The village as seen on the picture used to be called Saint-Martin-du-Vieux-Bellême. Today it is a suburb of the town of Bellême (out of the picture to the right). It started as a little hamlet next to a fort. Yves du Creil (died in 987), the first lord of Bellême at the beginning of the feodal period built his fort here, more likely a wooden structure on an man made mound, surrounded by a moat. This was quickly replaced by a stone structure, including a dungeon. Later, the town of Bellême came into existence, about a kilometer to the east, at the crossroad of two old roman roads. The hamlet came to be known as Vieux-Bellême and eventually as Saint-Martin du Vieux-Bellême. The fortress was demolished during the XV century by the duke of Warwick, governor of Bellême. Today's manor is a XIX century private construction.
The forest in the back is the Forest of Bellême, a protected remnant of the old growth very dense hard wood forest that used to cover all of the Perche province (the name Perche means wood log in old Frankish).
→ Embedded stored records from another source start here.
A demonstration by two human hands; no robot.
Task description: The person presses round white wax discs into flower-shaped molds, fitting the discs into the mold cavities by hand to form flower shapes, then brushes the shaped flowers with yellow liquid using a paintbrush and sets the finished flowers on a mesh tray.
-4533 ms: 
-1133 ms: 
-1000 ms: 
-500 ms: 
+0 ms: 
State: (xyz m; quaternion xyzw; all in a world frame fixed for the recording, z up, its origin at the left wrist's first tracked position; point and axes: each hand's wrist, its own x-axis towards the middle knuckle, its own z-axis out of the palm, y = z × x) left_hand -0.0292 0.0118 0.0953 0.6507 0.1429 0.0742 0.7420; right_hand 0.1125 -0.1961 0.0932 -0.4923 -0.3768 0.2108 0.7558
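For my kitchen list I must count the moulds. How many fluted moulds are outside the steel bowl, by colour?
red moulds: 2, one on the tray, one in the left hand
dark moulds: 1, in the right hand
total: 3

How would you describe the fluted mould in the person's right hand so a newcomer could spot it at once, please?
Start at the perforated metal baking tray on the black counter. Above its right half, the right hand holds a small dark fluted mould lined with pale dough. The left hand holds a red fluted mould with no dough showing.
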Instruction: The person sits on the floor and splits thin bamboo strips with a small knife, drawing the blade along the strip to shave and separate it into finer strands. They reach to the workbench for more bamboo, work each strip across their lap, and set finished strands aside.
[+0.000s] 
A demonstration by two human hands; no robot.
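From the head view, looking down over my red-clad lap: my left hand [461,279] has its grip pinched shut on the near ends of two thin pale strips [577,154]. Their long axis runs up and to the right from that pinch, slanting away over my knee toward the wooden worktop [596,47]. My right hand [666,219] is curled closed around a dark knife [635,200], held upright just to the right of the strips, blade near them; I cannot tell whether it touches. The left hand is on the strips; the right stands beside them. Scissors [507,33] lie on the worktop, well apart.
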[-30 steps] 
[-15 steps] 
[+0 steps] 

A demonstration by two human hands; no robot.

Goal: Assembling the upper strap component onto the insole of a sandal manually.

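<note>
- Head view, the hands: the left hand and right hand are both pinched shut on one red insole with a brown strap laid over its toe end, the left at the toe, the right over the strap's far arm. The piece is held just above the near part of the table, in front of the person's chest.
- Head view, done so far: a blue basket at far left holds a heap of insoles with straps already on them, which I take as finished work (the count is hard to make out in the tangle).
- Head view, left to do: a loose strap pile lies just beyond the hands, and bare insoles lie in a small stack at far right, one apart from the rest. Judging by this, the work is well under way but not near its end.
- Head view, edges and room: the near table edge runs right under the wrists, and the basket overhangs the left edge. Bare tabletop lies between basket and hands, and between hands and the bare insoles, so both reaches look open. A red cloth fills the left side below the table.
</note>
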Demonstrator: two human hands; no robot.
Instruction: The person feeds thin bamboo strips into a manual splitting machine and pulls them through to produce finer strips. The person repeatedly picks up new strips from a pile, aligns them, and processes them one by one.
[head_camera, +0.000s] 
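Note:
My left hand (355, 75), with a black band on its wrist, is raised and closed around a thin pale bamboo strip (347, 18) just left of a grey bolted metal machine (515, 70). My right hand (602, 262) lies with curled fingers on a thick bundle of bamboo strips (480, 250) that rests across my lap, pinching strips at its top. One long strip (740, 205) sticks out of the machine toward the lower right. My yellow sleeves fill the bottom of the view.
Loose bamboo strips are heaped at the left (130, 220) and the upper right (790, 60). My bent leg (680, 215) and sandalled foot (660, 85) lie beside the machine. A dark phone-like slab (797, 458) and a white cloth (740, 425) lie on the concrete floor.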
The difficulty of penetration and lack of navigable rivers explain why the area was settled around the X century only, initially by monk settlers, and easily cut into fiefdoms by warlords who declared themselves owners, despite the king's rule.
The picture of the village above is taken from the site where the queen Blanche de Castille and her son the future Saint-Louis, established their camp, while putting the siege to the fortress of Bellême in 1228 to submit the turbulent warlords faction.